* _WORK TASK_
Using the listing below, copy every line that mentions "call".

* _GIVEN DATA_
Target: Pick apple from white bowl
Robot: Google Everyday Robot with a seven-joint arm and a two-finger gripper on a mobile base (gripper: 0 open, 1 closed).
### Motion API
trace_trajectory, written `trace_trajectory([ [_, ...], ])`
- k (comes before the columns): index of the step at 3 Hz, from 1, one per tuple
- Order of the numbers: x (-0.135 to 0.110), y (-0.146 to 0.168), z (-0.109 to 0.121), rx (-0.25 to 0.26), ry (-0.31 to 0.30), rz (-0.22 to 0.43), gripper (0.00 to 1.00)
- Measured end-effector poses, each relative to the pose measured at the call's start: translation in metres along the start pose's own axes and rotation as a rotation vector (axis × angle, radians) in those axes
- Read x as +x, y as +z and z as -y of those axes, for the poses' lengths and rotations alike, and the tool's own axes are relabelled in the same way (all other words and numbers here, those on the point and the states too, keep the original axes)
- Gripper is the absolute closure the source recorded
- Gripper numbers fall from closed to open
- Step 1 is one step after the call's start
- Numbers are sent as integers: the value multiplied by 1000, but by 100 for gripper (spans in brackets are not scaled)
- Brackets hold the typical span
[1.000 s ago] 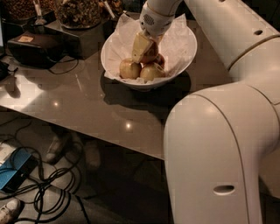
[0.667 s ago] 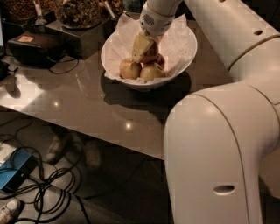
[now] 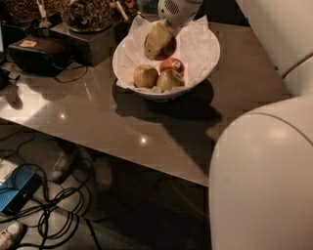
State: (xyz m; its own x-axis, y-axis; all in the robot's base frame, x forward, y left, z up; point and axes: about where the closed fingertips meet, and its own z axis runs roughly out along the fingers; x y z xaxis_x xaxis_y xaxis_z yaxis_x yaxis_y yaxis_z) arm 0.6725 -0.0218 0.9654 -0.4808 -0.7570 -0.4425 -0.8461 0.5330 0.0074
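The white bowl (image 3: 200, 53), lined with crinkled white paper, stands on the grey-brown table (image 3: 146, 132) near its far side. My gripper (image 3: 159, 43) comes down from the top into the bowl. Its pale fingers (image 3: 155, 38) are closed around the deep red-brown apple (image 3: 168, 49), which it holds just above the other fruit. Two pale yellow-green apples (image 3: 145, 75) (image 3: 169, 79) lie at the bowl's front. A smaller red-orange apple (image 3: 172, 64) lies behind them.
My white arm (image 3: 264, 180) fills the right side and hides that part of the table. Black boxes (image 3: 36, 53) with cables and a bowl of snacks (image 3: 85, 12) stand at the back left. Cables and a blue object (image 3: 14, 193) lie on the floor below the table's front edge.
My gripper has risen a little out of the pile of fruit with the red-brown apple between its fingers. The red-orange apple now shows beneath it. The bowl has stayed put.
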Motion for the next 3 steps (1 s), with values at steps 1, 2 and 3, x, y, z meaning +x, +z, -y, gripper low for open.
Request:
trace_trajectory([
  [1,-2,-28,-30,-71,-111,59,100],
  [2,2,-48,-56,-139,-210,102,100],
  [3,9,-69,-82,-174,-296,151,100],
])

* _EXERCISE ANSWER_
- Measured end-effector poses, each relative to the pose measured at the call's start: translation in metres along the start pose's own axes and rotation as a rotation vector (axis × angle, radians) in those axes
- Step 1 is one step after the call's start

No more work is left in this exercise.